# Directions
Below is a listing; restate from it, character for character, the lines beginning at the line holding "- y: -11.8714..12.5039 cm" and ending at the line holding "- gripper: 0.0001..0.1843", both included.
- - - - - - -
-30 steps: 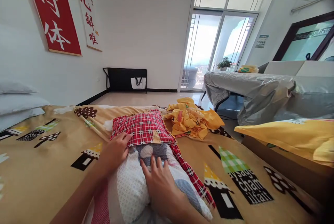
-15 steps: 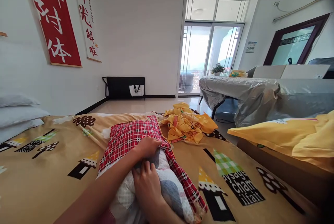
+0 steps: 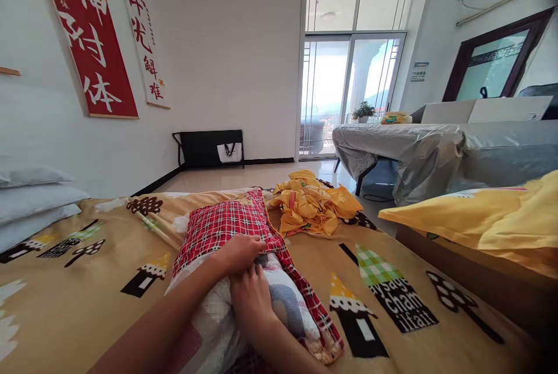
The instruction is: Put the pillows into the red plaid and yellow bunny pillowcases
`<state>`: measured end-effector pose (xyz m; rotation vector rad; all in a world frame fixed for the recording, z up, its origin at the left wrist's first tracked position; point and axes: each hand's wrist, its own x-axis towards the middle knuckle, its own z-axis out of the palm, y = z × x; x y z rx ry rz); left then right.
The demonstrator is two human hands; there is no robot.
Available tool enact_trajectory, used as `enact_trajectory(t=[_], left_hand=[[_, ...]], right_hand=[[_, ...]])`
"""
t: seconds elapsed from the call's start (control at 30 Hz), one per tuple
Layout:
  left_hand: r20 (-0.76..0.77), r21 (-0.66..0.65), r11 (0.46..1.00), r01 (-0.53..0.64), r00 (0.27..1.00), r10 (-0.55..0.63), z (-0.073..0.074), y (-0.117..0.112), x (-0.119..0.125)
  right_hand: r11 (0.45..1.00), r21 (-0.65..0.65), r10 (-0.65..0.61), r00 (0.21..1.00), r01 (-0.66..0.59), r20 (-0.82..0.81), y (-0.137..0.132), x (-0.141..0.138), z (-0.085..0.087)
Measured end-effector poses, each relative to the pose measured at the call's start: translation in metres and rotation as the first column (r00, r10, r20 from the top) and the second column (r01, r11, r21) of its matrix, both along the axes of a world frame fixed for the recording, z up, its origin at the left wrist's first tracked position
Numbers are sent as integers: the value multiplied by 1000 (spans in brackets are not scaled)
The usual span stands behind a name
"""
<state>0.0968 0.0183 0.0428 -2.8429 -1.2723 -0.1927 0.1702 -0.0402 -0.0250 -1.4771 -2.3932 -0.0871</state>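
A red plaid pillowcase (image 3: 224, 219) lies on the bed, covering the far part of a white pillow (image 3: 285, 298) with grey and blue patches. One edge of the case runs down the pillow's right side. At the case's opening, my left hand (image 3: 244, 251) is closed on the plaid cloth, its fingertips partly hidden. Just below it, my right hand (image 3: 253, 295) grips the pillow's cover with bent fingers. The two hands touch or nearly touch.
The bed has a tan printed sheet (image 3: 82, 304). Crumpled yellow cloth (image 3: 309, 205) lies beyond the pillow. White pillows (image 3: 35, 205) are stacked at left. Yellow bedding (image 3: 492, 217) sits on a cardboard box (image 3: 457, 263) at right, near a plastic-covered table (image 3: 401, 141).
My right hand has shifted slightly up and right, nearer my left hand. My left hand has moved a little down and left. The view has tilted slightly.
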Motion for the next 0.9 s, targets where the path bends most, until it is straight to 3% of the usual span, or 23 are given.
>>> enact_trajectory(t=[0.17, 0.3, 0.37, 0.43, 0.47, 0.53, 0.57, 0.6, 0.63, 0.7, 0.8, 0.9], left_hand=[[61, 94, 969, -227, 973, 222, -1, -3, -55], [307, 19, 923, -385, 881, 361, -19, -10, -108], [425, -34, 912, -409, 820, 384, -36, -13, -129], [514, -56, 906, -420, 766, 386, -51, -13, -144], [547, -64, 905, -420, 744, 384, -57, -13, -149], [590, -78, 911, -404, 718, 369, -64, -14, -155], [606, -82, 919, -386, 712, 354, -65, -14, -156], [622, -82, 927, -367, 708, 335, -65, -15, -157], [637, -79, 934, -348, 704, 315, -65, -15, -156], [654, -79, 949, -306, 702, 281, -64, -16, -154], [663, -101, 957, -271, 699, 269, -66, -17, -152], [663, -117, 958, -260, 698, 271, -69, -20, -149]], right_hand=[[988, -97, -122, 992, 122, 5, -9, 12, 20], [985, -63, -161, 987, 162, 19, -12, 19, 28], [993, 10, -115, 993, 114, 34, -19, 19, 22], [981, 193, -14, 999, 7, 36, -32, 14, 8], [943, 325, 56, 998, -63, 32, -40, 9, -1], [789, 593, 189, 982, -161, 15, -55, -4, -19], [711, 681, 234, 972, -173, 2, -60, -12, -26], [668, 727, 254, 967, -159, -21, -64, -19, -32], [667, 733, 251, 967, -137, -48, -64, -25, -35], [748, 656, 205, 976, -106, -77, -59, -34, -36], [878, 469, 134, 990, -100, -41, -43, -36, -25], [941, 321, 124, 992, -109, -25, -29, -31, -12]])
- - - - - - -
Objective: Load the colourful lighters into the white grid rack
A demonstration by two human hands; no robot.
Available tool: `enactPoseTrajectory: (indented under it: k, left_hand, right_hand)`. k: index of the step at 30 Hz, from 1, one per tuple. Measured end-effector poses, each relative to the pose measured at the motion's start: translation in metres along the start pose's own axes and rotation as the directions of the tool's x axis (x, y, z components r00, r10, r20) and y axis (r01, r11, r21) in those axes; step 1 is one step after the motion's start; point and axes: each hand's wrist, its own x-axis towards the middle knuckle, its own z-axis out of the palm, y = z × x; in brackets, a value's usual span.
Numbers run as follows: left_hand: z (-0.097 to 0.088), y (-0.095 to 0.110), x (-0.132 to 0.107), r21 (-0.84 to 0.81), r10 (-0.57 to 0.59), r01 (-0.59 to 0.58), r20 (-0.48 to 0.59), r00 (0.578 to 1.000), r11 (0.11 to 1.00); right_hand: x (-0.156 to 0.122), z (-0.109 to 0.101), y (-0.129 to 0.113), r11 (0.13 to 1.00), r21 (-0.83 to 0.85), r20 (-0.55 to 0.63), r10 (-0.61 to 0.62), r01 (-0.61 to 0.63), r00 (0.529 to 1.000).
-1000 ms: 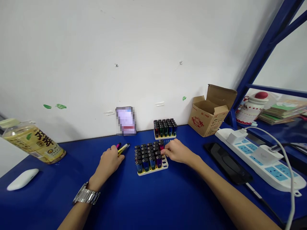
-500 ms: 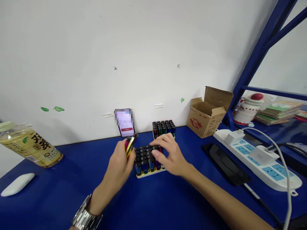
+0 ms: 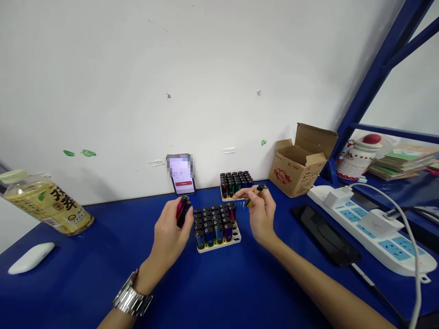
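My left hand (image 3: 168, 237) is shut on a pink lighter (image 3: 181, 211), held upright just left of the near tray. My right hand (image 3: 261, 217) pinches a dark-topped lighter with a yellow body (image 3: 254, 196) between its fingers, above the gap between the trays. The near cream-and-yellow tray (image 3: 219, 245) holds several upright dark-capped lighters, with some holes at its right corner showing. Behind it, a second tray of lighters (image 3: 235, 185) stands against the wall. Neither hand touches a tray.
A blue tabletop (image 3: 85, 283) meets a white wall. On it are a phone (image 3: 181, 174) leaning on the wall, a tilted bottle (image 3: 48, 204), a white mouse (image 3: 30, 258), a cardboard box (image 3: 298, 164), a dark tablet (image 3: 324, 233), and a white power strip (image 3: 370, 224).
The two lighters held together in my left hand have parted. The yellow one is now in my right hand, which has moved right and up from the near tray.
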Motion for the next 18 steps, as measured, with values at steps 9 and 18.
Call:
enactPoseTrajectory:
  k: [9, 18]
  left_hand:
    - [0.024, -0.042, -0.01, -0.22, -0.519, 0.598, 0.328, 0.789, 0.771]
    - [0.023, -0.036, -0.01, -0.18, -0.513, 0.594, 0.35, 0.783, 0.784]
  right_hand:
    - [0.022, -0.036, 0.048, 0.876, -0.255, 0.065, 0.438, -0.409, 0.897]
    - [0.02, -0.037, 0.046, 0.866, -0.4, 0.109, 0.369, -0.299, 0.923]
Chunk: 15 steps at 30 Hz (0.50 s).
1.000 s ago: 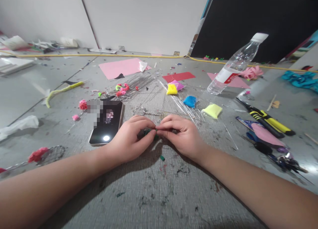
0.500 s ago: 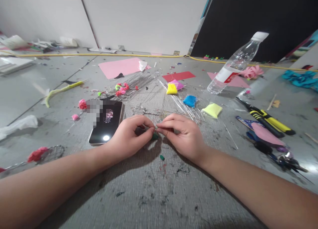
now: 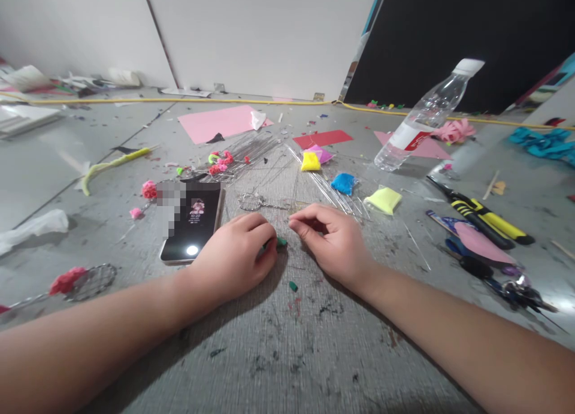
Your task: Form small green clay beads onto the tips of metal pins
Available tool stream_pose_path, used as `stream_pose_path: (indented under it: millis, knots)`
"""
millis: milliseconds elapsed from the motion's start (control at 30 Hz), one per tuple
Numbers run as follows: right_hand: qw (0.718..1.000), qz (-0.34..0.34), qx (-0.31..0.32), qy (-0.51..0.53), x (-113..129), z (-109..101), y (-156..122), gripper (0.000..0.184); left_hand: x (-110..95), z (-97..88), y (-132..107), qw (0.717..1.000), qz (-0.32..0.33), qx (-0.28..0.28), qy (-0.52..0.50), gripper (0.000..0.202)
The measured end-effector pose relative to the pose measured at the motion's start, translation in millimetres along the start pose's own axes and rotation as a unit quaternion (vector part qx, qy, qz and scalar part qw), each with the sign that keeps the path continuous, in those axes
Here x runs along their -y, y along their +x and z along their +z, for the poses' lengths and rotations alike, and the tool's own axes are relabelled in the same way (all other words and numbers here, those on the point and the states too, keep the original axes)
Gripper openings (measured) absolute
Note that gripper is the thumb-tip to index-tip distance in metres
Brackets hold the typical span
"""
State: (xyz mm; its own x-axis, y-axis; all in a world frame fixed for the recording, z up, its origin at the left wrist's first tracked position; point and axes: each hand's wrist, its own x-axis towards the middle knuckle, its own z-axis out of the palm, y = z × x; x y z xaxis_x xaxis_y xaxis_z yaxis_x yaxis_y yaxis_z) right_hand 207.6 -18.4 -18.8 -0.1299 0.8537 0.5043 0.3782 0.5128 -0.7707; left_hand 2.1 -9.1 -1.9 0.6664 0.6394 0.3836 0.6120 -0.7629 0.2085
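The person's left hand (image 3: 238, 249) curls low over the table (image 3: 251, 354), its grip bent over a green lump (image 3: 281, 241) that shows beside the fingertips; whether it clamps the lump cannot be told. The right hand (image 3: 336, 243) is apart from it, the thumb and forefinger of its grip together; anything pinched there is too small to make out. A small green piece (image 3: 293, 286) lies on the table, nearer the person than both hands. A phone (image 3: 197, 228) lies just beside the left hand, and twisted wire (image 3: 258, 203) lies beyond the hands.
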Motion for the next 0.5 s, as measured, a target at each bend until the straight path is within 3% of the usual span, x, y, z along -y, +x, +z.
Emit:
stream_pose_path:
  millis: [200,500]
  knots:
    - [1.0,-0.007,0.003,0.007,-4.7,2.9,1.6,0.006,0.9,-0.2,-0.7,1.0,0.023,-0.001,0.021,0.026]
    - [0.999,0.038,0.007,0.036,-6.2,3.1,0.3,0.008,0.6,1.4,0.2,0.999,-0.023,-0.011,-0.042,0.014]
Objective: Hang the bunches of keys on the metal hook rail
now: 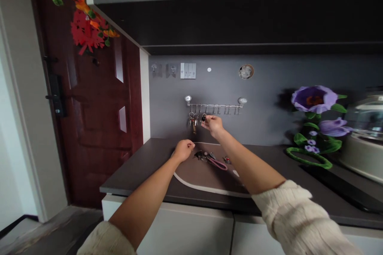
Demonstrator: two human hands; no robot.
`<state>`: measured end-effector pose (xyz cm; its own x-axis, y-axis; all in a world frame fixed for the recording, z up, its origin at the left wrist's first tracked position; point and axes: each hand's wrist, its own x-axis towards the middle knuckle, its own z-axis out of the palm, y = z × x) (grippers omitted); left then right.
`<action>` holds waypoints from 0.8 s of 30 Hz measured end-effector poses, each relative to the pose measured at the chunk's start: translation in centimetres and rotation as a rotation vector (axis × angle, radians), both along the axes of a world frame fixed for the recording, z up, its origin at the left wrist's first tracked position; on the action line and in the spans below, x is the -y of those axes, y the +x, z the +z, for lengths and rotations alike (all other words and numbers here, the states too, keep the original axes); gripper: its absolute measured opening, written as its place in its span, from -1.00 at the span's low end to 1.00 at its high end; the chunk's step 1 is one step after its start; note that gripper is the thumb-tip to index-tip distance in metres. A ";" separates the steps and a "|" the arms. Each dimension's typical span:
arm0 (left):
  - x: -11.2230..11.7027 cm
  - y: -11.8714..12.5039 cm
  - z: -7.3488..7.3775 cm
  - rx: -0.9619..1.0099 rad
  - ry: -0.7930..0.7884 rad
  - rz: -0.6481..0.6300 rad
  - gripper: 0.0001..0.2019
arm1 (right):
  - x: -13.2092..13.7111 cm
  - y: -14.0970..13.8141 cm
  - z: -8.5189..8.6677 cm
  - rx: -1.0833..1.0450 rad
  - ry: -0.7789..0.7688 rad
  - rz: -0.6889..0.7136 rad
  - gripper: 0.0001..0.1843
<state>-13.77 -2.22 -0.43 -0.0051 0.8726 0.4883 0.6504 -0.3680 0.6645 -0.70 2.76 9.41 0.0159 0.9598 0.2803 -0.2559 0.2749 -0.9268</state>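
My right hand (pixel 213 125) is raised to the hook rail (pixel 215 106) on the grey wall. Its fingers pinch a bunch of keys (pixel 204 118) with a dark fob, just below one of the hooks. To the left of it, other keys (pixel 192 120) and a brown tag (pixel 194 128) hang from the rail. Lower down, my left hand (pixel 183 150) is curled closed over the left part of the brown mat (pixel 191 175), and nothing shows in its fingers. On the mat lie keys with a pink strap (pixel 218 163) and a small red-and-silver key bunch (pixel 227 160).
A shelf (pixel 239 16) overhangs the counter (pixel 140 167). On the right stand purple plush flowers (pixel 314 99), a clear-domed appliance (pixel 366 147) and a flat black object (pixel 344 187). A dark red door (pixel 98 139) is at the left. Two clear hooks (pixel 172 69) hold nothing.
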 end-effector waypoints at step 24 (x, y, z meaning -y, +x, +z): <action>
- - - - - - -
# Result of the task
  - y: -11.8714..12.5039 cm
  - z: -7.3488..7.3775 cm
  - rx: -0.9619..1.0099 rad
  - ry: -0.7930..0.7884 rad
  - rz: -0.6481..0.6300 rad
  - gripper: 0.0001..0.2019
arm1 (right):
  - x: -13.2092..13.7111 cm
  - y: -14.0970..13.8141 cm
  - z: -8.5189..8.6677 cm
  - rx: -1.0833..1.0450 rad
  - ry: -0.7789..0.7688 rad
  - rz: -0.6889..0.7136 rad
  - gripper: 0.0001..0.1843

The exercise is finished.